Work request. The answer consists solely of the listing's lines from the first through the line containing "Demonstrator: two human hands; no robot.", each reproduced exactly.

Information provided.
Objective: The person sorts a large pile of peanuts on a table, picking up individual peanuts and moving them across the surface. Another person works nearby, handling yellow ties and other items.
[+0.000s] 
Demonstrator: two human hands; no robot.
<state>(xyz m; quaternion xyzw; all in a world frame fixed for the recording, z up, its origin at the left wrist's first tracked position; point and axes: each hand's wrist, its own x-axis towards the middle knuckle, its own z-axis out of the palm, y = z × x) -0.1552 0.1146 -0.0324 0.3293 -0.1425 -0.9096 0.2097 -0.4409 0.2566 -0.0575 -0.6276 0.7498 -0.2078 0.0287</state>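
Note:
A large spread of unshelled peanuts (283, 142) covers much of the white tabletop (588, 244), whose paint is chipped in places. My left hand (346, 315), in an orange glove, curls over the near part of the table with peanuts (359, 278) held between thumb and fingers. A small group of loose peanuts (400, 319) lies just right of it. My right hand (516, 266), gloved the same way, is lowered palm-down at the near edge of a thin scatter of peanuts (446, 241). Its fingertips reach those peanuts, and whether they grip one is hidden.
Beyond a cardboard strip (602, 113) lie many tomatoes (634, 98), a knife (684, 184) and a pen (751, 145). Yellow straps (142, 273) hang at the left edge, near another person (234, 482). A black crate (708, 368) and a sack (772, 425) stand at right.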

Problem solution.
Objective: The person sorts a large pile of peanuts on a table, picking up individual peanuts and moving them across the surface. Another person works nearby, handling yellow ties and other items.
[+0.000s] 
Demonstrator: two human hands; no robot.

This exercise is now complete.